To examine myself. To make changes. To be better.

I have 40 days to straighten things out before Easter arrives. For most of Christendom, Ash Wednesday marks the beginning of Lent, 40 days (not counting Sundays) that precede Easter.

Perhaps my Roman Catholic friends despise that change as well, but to me it illustrates everything that is wrong with most people’s understandings of Lent. Because as soon as you’re done doing your best to “turn away from sin and be faithful to the Gospel,” you might as well end up at the former phrase: “Dust you are, and to dust you shall return.” [Have we ever said “dust to dust, ashes to ashes” as Ms. Falsani says?]

We can examine ourselves all we want; whether that will produce changes, and whether those will be for the better, are up for debate. Lent is not 40 days to “straighten things out before Easter arrives.” (You’ll need a lot longer than that, like eternity.) One purpose is to concentrate into a shorter period of time what the whole of the Christian life is about: death and resurrection, repentance and faith, confession and absolution, drowning daily. The straightening out is done by the one whose arms were straightened on the cross. Let’s not fool ourselves. The only practices worth anything in Lent our those that move our minds away from ourselves to Christ. (And I’m not very good at those either.)

Ms. Falsani has at least one thing right:

I used to loathe Lent. It was depressing, a failed exercise in self-denial and sacrifice that always left me feeling worse. Unlovable. Unworthy.

A shame spiral usually ensued.

The problem is, the same thing happens even when it’s not about shame and guilt; “making changes” and “doing better” are only the flip-side of “self-denial” and “sacrifice.”

She likes “adding” rather than “subtracting”:

Last year, a dear friend of mine here in Chicago, one of the most faithful and spiritually creative people I know, added instead of subtracting.

Her Lenten spiritual discipline? She danced alone in her living room to U2’s song “Yahweh” every morning before heading to work. Didn’t miss a day.

I loved that.

[Church-lady falsetto:] Well isn’t that special?

Her conclusion:

When I came back to the newsroom with the smudgy black cross on my forehead, someone asked me what I was going to be giving up.

“Nothing,” I said.

But that’s not true, really. I have decided to try to give something up during this Lenten season: Guilt.

And I’m determined to add a Lenten discipline: Silence.

Even 10 minutes a day. So I can hear things.

Like the birds that have started to return as spring approaches.

Like the people I love who are trying to tell me what’s on their minds.

Like the still, small, eternal voice that wants me to know that I’m loved just for being and that there’s always a chance to right a wrong.

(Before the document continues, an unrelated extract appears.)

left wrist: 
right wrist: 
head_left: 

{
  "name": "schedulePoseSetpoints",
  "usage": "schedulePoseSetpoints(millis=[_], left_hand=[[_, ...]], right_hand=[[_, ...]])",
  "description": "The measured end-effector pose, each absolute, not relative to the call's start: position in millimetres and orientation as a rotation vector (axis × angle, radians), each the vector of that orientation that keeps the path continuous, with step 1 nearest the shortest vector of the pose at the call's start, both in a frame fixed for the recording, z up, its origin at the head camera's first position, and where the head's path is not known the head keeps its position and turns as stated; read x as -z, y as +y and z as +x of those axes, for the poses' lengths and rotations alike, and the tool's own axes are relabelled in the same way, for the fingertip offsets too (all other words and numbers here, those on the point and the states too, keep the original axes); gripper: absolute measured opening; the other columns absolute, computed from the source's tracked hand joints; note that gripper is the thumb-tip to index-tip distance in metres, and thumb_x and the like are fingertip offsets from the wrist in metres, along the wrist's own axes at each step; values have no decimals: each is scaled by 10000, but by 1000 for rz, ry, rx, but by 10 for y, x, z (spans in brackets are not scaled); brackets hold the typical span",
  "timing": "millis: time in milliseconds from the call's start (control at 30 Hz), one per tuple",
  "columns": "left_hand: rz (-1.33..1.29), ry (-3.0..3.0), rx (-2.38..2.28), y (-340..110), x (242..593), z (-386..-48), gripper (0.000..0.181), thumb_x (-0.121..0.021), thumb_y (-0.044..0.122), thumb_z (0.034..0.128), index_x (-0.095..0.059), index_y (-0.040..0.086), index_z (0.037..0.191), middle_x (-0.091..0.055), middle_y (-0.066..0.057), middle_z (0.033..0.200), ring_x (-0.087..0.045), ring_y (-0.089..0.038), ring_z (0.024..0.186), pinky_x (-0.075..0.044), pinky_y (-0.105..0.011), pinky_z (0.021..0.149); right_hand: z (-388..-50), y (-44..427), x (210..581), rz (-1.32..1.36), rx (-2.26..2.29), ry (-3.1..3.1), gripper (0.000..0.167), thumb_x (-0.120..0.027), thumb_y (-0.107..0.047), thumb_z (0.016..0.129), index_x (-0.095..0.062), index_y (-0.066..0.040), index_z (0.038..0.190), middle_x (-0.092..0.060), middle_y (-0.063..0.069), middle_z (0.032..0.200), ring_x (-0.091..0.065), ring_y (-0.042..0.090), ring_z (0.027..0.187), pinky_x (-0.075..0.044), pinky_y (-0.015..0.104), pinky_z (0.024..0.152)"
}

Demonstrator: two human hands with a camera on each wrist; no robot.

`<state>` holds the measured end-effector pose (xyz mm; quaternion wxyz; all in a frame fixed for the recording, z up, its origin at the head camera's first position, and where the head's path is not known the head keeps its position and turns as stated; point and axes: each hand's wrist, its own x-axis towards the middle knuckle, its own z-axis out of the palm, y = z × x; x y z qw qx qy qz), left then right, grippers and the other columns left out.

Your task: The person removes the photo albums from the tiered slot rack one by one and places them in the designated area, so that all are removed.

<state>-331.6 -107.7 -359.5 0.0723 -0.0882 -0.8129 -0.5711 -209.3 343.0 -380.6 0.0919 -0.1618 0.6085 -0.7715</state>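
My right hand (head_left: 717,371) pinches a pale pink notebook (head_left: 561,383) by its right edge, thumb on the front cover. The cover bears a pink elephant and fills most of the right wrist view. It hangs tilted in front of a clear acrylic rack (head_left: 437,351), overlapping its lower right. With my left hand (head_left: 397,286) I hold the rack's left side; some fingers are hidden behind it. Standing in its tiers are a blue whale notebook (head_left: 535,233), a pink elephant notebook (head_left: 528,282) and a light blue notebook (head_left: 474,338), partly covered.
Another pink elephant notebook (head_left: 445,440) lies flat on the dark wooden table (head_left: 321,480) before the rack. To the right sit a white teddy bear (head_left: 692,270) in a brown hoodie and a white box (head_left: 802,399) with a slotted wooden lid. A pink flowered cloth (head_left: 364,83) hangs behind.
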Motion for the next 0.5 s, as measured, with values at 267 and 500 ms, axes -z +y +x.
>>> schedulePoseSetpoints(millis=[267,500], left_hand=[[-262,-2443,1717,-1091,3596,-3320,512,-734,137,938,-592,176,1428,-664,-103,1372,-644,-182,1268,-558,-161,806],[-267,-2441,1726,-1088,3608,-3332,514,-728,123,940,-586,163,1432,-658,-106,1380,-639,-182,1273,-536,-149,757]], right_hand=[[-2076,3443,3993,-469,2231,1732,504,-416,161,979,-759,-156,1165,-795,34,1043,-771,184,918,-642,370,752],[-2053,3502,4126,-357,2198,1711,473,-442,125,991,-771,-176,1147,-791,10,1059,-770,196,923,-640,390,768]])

Maybe that’s why so many people are oddly drawn to the ash-stained black thumb of a priest asking them to turn away from sin and be faithful to the Gospel, the one that tells us the greatest command is radical love.

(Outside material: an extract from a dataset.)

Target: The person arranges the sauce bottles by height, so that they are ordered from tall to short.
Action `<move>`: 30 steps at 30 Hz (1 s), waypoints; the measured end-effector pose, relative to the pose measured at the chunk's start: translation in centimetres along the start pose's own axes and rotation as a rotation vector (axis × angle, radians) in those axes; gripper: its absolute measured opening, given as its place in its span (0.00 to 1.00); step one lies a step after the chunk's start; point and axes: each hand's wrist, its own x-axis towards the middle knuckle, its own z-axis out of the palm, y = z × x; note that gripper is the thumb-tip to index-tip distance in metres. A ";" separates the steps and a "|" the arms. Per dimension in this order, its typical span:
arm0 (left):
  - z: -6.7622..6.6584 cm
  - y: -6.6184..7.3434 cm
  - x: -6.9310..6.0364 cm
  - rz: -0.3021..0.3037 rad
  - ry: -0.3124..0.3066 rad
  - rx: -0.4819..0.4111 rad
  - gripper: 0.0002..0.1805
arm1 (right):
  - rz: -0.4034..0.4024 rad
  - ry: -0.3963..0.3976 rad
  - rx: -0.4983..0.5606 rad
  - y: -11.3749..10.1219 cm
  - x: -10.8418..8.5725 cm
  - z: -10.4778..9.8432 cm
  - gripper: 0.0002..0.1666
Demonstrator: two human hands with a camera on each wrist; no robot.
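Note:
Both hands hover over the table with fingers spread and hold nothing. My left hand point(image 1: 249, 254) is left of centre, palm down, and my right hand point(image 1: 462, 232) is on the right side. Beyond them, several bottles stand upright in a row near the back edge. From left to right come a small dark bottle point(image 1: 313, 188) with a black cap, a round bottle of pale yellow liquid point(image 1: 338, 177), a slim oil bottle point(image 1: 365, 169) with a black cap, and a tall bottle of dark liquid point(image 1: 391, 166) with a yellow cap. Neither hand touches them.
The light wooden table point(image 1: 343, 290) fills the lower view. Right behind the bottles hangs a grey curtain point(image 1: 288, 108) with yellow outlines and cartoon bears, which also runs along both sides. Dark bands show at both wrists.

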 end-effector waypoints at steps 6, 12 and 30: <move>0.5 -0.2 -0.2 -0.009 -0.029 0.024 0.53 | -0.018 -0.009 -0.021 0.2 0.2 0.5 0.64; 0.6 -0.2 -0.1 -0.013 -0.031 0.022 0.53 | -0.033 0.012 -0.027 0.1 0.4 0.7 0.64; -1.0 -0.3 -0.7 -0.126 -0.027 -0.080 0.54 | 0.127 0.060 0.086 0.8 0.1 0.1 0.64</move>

Everybody wants to have a comeback, a fresh start, a karmic mulligan.

Lent reminds us that such grace happens.

People can change.

Do over.

Begin again.

Everyone gets another chance.

No matter how many chances we get to “right a wrong,” eventually we all run out of second chances. No one will be left behind with videotapes describing how to accept Jesus as his personal savior. Now is the acceptable day of salvation. Repent and believe in the Gospel.

Pr. Petersen’s words are salutary:

So here is the real solution:
Keep on quiting. Keep on repenting. Confess the right thing, the true
thing, that sin is bad, that you were wrong, that God is good, and you
want to do better. Pray for mercy, for Divine intervention, for the
forgiveness won for you by the death and resurrection of Jesus Christ.
He is your Champion. He fights for you and succeeds where you failed.
His mercy, His kingdom, is your right, your inheritance. God loves you
and He is not angry. He does not hold your sins against you. You don’t
have anything to prove, anything to earn. It does not matter how stupid,
how weak, how evil you have been. He has overcome temptation in your
place. He has taken away the accusations against you.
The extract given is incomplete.